Both lawyers stress the need for companies facing GDPR implementation to start with a privacy impact assessment, as the regulation requires. This is essentially a risk assessment that aims to find weak spots in the company’s compliance with the incoming law, and it may involve talking to various countries’ privacy regulators.

“In some instances, organisations may have to consult with data protection authorities given the sensitivity of data and the probable wide scope for capturing substantial amounts of data,” says Hordern.

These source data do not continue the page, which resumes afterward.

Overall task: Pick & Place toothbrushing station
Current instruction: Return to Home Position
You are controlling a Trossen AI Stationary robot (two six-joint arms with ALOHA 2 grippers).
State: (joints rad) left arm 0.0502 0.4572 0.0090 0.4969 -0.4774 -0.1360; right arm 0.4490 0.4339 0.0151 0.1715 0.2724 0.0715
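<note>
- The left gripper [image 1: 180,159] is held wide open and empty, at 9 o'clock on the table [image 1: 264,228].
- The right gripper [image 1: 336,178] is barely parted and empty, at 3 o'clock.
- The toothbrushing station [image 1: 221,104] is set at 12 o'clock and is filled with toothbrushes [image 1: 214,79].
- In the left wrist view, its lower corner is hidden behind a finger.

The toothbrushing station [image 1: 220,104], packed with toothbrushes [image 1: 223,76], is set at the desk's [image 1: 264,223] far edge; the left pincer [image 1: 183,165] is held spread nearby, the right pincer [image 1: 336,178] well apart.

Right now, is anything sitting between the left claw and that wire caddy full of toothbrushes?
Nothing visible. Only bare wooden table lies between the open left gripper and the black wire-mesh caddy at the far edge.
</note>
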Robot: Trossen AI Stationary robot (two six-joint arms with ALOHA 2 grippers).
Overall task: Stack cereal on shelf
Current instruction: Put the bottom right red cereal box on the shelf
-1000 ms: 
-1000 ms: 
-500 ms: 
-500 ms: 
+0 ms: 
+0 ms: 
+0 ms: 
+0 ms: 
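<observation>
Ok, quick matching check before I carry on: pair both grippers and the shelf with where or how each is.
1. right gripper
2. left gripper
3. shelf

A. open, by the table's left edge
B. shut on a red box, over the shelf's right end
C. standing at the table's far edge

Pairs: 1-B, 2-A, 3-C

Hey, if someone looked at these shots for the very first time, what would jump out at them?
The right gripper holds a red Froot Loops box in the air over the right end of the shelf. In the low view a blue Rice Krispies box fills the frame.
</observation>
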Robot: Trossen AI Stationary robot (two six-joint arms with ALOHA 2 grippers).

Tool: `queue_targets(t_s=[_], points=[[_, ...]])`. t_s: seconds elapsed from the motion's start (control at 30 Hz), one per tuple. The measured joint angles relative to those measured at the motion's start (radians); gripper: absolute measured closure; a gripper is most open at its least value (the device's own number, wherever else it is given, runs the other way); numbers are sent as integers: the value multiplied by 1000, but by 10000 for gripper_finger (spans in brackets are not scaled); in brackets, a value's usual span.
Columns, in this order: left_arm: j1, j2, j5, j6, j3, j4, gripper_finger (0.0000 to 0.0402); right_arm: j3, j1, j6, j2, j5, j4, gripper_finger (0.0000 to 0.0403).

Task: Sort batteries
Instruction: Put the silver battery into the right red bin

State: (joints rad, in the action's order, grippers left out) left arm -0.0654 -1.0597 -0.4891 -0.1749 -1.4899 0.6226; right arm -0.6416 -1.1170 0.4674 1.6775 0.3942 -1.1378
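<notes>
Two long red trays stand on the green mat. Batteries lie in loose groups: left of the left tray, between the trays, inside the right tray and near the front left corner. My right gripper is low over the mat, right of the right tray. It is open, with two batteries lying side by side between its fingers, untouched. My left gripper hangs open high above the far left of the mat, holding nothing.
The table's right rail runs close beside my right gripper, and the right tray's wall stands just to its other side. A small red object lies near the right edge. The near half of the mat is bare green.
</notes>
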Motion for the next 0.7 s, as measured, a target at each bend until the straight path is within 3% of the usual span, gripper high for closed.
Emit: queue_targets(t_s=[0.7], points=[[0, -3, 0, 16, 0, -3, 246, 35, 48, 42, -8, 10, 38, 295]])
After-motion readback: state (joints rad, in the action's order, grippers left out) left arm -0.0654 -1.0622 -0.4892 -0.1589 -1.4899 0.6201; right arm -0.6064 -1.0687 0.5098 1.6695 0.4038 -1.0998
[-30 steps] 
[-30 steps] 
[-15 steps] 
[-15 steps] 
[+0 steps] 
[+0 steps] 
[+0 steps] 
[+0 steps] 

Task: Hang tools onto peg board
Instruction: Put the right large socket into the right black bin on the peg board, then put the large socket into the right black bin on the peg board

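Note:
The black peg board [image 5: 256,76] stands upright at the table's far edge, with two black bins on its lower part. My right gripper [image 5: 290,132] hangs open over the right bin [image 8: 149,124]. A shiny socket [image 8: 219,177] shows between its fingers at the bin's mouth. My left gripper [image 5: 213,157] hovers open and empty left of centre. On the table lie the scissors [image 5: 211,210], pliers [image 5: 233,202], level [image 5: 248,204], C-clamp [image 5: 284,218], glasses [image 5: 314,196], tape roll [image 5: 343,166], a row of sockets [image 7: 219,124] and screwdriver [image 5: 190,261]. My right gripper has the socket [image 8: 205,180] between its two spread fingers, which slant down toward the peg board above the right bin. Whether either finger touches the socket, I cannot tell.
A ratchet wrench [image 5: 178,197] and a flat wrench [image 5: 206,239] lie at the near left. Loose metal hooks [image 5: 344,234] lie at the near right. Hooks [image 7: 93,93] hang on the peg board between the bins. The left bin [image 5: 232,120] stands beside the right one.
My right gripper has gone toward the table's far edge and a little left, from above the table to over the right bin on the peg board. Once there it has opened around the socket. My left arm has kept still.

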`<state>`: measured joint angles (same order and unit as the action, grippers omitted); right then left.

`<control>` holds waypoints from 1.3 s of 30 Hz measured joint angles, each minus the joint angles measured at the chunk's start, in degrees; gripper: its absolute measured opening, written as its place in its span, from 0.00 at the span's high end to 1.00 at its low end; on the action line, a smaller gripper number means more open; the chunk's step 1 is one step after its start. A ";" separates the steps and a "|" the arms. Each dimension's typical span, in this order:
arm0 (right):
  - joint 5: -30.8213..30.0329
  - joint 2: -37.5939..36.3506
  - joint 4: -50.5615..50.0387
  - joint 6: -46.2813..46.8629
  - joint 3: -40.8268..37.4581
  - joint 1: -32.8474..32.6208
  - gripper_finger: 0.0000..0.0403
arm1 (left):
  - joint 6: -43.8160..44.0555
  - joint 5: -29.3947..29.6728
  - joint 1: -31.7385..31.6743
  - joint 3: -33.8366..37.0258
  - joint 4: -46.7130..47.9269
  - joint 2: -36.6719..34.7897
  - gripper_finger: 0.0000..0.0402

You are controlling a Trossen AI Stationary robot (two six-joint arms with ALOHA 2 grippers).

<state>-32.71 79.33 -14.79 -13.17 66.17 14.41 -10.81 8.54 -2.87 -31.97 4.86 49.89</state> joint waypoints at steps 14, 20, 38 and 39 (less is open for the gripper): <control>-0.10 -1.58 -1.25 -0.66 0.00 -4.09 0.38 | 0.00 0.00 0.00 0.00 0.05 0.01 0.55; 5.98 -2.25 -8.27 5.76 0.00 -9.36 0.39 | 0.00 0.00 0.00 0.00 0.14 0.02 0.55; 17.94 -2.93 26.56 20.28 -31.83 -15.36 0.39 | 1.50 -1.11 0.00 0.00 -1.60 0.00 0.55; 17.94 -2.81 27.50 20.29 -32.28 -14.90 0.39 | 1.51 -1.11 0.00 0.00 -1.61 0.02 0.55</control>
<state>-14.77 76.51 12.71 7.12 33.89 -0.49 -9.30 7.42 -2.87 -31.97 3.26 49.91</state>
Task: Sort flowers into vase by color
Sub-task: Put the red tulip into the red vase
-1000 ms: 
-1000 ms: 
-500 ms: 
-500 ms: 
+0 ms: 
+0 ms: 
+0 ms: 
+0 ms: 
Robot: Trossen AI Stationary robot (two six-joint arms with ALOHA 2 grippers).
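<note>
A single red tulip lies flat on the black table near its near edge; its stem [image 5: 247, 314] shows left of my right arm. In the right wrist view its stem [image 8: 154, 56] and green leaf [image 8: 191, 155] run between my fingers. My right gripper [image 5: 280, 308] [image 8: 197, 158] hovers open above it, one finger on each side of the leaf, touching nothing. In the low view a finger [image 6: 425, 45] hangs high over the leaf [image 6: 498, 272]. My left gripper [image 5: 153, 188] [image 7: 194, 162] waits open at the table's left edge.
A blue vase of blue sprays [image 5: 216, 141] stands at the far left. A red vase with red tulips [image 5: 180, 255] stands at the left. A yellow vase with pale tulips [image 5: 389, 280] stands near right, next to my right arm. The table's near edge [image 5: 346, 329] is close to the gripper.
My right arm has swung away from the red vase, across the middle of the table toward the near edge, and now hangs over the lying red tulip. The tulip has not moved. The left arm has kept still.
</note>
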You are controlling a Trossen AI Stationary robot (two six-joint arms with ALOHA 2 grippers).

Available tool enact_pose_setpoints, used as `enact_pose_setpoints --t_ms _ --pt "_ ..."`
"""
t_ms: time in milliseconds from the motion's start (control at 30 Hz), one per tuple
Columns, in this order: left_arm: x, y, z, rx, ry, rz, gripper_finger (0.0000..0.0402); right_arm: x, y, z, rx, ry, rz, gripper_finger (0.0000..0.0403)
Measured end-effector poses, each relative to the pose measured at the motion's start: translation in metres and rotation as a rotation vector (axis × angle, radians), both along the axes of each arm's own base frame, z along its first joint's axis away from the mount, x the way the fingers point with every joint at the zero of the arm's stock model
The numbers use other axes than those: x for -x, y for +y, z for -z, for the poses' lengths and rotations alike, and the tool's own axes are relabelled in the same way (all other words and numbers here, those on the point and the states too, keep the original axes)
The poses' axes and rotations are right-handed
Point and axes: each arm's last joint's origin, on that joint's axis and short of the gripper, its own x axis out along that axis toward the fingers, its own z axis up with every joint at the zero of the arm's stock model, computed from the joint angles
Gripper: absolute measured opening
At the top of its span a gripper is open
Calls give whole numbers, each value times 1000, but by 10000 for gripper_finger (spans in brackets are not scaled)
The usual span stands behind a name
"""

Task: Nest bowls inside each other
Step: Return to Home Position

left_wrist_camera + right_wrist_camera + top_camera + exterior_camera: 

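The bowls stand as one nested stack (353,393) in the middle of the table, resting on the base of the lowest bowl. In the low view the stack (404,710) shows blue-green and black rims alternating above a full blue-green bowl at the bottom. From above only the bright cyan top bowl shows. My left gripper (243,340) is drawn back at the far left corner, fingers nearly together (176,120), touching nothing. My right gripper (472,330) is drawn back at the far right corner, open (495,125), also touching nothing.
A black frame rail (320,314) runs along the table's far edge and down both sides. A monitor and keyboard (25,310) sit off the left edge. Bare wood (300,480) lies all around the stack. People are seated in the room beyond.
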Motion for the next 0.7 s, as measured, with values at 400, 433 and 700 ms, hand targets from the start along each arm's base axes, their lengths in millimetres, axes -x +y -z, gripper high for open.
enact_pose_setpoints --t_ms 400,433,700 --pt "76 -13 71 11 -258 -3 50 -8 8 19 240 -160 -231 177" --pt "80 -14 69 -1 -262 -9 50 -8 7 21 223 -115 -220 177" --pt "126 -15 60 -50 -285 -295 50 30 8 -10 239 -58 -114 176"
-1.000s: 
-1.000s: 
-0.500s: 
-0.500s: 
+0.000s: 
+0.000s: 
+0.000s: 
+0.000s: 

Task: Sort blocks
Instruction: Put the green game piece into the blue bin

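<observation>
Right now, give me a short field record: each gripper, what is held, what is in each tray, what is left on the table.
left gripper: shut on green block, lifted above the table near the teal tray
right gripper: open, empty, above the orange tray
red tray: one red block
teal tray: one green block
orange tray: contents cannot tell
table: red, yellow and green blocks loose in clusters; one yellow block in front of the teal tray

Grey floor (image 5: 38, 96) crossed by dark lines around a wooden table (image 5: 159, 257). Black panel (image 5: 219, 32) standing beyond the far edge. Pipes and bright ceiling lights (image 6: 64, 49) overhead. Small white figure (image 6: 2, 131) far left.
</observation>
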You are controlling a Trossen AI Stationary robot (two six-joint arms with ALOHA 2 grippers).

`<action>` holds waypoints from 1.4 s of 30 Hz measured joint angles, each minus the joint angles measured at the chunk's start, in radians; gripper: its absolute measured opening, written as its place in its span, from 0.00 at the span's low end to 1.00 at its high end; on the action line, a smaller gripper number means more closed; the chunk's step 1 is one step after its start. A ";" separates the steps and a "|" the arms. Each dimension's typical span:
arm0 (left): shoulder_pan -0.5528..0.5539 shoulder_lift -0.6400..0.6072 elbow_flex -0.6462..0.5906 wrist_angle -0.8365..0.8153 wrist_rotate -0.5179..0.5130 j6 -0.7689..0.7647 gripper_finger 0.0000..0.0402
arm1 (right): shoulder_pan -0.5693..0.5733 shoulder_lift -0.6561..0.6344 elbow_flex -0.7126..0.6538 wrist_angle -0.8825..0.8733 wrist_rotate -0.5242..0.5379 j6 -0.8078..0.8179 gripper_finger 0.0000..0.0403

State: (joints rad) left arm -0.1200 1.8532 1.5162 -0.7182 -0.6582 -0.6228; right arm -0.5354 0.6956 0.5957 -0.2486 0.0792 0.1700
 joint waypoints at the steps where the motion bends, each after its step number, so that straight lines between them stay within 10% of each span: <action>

To complicate matters further, clinical IoT vendors have more than just the GDPR to bear in mind as they head towards the new regime’s introduction. According to Vollebregt, the EU’s new ePrivacy Regulation, as well as its new twin regulations on medical devices (MDR) and in vitro diagnostic medical devices (IVDR), will also have an effect on the decisions that need to be made.

“They contain rather new requirements with respect to cybersecurity and compatibility, and those rules can impact on your design of your medical device,” he says. “They can also impact on your privacy by design that you do under the GDPR.”

“For example, if you look at the paradigm of security that the medical devices regulations are concerned with, those are mostly about possession or control of the device and continuity of operations and safety of people and assets. On the other hand, the safety thinking in the GDPR is about confidentiality, utility and integrity and authenticity of data. That’s one big ecosystem.”

Read more: HIMSS17: US healthcare industry connects dots between AI, personalized care and precision medicine

Other regulations

Because these other regulations have also now entered into force and are in their transitional periods, Vollebregt adds, “if you’re working on your privacy by design compliance under the GDPR, you may also already want to look at what you need to implement under the MDR and IVDR, otherwise you need to do it twice, or you may need to backtrack on things you thought were the right way to approach the GDPR.”

Whichever regulation they’re dealing with, the consequences of shirking responsibilities could be dire for smart medical device manufacturers and their users.

“Under the GDPR, you can get astronomical fines for deliberate non-compliance, and you also don’t want to be non-compliant under the MDR or IVDR,” says Vollebregt. “You don’t want to be the first company in the world that is publicised for ransomware that hijacks its active implants and demand bitcoins to not kill the patient.”